### Problem requirements
What's needed is the listing below, repeated word for word with no pictures.

Given information Start Marker

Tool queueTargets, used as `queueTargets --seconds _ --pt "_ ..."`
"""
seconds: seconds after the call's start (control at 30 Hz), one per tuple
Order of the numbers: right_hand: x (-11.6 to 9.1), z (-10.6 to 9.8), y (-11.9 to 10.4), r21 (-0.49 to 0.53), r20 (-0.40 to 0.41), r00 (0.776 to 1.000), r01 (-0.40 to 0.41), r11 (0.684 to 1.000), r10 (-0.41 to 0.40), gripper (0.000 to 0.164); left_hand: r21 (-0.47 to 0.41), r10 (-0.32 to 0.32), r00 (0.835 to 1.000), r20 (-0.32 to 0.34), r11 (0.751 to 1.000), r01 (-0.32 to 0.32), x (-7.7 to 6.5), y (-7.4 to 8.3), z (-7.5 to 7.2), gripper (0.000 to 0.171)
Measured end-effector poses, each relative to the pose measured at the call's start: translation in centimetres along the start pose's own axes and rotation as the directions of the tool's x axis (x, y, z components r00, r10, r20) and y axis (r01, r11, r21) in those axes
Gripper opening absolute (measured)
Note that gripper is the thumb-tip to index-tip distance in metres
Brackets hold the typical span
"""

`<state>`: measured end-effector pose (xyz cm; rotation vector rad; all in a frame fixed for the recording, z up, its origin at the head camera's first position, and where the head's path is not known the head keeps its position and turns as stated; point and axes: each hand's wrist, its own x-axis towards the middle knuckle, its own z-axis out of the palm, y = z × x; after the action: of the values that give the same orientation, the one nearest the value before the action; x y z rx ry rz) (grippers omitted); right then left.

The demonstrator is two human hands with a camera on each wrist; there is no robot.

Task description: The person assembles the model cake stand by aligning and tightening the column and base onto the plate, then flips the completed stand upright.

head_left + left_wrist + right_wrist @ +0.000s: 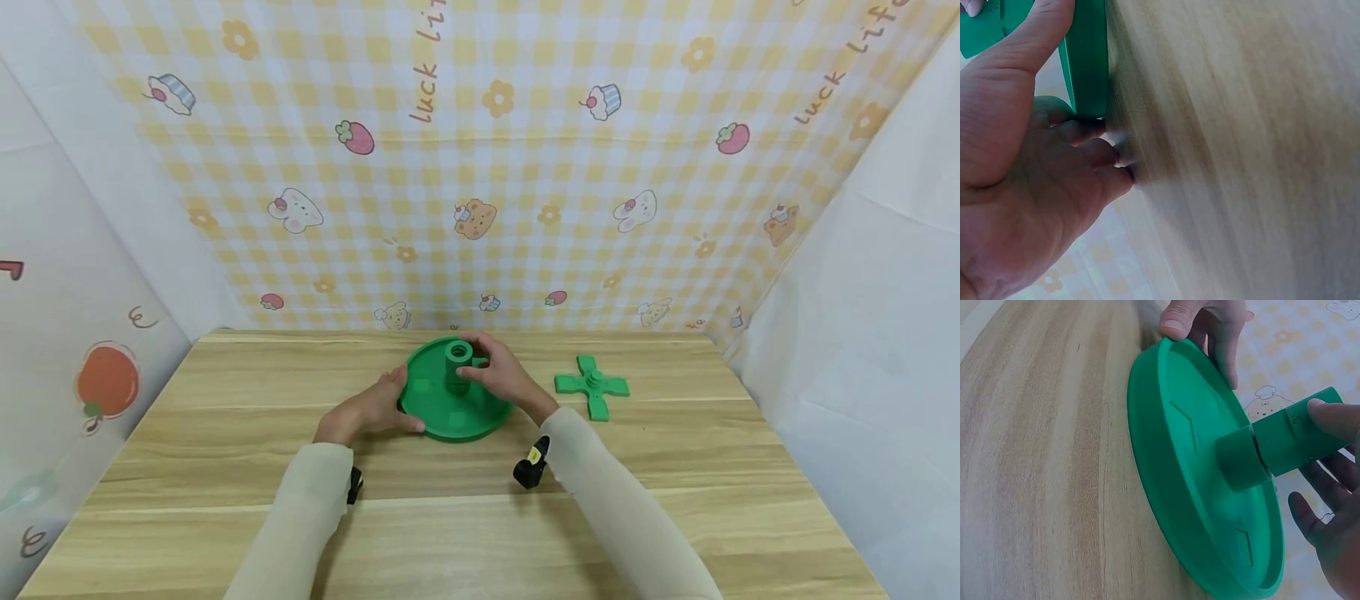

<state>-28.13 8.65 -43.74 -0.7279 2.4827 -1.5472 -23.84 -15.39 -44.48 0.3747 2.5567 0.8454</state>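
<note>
A round green base (431,410) with a raised rim lies on the table, a short socket standing at its middle. On that socket is an upright green tube (1291,434) marked with a number; a thin gap shows between the two. My right hand (501,371) grips the tube near its top, thumb on the near side and fingers behind it. My left hand (377,406) holds the left edge of the base, the thumb at the front of the rim. In the left wrist view the left fingers curl at the rim (1088,69).
To the right of the base lies a green cross-shaped piece (594,383) with a round stub at its centre. The wooden table (480,542) meets a checked cloth backdrop (525,167) behind, and pale cloth hangs at both sides.
</note>
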Motion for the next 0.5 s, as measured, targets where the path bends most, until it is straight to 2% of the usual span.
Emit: queueTargets --seconds 0.3,0.5 --pt "0.11 0.69 0.34 -0.051 -0.116 0.993 -0.03 0.998 0.024 0.044 0.009 -0.006 1.0 0.004 1.0 0.006 0.05 0.0 0.11 0.117" --pt "0.14 0.91 0.29 -0.082 -0.126 0.991 -0.064 0.995 0.053 0.045 0.009 -0.001 1.0 -0.002 1.0 0.001 0.06 0.06 0.05 0.116"
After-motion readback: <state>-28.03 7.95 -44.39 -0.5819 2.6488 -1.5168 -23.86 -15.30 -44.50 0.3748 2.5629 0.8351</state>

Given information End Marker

### Task output
Tool queueTargets, used as `queueTargets --seconds _ --pt "_ ..."`
"""
seconds: seconds after the call's start (control at 30 Hz), one per tuple
Order of the numbers: right_hand: x (-11.6 to 9.1), z (-10.6 to 9.8), y (-11.9 to 10.4), r21 (-0.49 to 0.53), r20 (-0.40 to 0.41), r00 (0.776 to 1.000), r01 (-0.40 to 0.41), r11 (0.684 to 1.000), r10 (-0.41 to 0.40), gripper (0.000 to 0.164); left_hand: r21 (-0.47 to 0.41), r10 (-0.32 to 0.32), r00 (0.835 to 1.000), r20 (-0.32 to 0.34), r11 (0.751 to 1.000), r01 (-0.32 to 0.32), x (-7.7 to 6.5), y (-7.4 to 8.3), z (-7.5 to 7.2), gripper (0.000 to 0.171)
Measured end-effector poses, each relative to the pose measured at the call's start: translation in centimetres along the start pose's own axes and rotation as the directions of the tool's x axis (x, y, z components r00, r10, r20) and y axis (r01, r11, r21) in those axes
Gripper opening absolute (measured)
Note that gripper is the thumb-tip to index-tip distance in metres
Brackets hold the typical span
"""

`<state>`: measured end-effector pose (xyz cm; rotation vector rad; all in a frame fixed for the recording, z up, its origin at the head camera's first position, and where the head's path is not known the head keeps its position and turns as stated; point and axes: each hand's wrist, its own x-axis towards the middle knuckle, its own z-axis out of the palm, y = z × x; after the action: of the values that give the same orientation, the one nearest the value before the action; x y z rx ry rz) (grippers omitted); right then left.

The demonstrator is two human hands with a camera on each wrist; there is no robot.

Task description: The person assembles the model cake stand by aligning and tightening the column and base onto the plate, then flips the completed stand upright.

head_left + left_wrist + right_wrist @ +0.000s: 

<state>-28.13 8.65 -43.74 -0.7279 2.4827 -1.5472 -23.84 -15.39 -44.48 0.3747 2.5567 0.8454</state>
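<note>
A round green base (431,410) with a raised rim lies on the table, a short socket standing at its middle. On that socket is an upright green tube (1291,434) marked with a number; a thin gap shows between the two. My right hand (501,371) grips the tube near its top, thumb on the near side and fingers behind it. My left hand (377,406) holds the left edge of the base, the thumb at the front of the rim. In the left wrist view the left fingers curl at the rim (1088,69).
To the right of the base lies a green cross-shaped piece (594,383) with a round stub at its centre. The wooden table (480,542) meets a checked cloth backdrop (525,167) behind, and pale cloth hangs at both sides.
</note>
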Motion for the next 0.5 s, as measured, targets where the path bends most, until it is straight to 2% of the usual span.
Emit: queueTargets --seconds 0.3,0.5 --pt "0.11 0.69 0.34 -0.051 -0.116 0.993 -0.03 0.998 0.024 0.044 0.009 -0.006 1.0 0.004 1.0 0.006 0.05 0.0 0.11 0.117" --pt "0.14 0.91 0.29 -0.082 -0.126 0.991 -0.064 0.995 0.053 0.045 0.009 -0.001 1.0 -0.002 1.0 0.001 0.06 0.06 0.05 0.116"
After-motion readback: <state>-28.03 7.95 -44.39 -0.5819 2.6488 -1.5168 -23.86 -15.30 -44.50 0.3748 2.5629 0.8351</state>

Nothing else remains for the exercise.